__Problem to solve__. Only the lines of the data holding the string "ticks" need to be returned.

Records from a collection:
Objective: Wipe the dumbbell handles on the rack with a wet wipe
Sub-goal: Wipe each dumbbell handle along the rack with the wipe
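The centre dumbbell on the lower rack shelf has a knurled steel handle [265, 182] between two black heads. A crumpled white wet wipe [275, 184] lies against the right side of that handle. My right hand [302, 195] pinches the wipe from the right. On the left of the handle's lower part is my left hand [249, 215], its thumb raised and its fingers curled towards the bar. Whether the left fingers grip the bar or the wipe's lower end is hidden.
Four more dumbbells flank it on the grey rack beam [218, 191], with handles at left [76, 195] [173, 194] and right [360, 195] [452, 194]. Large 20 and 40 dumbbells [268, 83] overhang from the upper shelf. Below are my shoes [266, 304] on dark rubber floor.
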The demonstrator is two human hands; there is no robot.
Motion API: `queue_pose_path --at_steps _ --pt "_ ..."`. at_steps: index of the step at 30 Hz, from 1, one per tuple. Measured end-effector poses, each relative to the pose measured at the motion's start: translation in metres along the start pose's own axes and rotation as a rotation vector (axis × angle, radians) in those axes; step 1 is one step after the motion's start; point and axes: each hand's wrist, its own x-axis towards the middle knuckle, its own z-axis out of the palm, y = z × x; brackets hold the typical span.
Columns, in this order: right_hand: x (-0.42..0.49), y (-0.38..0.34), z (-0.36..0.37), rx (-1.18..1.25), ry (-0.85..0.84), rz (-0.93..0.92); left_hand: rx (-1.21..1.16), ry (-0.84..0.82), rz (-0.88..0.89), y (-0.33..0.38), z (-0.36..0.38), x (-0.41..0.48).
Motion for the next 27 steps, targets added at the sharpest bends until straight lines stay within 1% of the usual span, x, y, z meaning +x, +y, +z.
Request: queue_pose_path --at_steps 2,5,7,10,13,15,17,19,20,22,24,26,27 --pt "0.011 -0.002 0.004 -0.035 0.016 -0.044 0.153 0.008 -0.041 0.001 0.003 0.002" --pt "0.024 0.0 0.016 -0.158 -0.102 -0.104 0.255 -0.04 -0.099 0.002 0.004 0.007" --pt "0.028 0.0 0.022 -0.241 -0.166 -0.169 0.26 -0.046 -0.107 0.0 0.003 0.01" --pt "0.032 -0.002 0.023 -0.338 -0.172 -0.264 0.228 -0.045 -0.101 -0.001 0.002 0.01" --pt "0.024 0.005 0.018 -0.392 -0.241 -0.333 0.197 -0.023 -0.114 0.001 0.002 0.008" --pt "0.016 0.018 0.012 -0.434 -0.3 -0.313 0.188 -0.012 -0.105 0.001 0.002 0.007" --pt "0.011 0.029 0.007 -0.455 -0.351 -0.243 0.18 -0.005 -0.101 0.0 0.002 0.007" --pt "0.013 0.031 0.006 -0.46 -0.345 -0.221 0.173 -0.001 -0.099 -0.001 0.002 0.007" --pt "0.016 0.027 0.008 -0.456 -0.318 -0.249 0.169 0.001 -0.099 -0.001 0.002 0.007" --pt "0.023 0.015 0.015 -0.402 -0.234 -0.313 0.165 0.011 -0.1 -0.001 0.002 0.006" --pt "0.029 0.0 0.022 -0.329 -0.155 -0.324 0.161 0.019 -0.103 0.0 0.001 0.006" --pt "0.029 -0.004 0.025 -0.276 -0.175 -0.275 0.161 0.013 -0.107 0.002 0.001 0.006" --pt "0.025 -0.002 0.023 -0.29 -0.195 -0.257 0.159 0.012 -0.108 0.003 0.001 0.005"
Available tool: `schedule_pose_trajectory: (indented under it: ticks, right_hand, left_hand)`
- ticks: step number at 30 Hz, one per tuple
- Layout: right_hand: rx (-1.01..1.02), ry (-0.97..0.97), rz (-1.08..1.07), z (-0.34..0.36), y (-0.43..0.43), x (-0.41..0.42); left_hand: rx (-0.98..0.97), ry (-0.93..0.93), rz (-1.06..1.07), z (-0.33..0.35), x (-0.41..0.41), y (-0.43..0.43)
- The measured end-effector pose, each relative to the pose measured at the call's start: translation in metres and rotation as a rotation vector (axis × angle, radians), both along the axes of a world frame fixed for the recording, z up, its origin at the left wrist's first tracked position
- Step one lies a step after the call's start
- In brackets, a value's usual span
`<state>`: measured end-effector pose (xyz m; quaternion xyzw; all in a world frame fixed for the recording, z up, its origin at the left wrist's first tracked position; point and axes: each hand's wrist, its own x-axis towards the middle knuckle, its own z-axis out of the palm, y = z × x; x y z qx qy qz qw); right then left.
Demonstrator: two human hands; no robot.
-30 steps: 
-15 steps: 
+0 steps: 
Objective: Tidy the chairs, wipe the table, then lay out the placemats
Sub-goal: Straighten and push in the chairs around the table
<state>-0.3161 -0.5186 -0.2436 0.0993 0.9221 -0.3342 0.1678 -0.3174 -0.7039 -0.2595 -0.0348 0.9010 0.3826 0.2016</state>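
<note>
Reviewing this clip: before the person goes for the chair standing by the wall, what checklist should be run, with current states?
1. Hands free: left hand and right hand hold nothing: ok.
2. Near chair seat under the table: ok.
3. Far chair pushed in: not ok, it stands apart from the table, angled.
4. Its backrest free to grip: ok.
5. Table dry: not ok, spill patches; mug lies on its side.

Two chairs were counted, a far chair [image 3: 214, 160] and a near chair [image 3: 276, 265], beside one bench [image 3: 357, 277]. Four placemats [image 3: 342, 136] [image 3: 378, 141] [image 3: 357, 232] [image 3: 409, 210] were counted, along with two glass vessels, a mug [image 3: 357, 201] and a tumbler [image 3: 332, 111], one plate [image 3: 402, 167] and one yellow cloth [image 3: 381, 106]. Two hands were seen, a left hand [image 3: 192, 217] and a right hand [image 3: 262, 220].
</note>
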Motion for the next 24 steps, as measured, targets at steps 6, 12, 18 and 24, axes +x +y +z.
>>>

__Answer to this exercise__.
Available tool: `schedule_pose_trajectory: (indented under it: ticks, right_hand, left_hand)`
- ticks: step number at 30 Hz, one per tuple

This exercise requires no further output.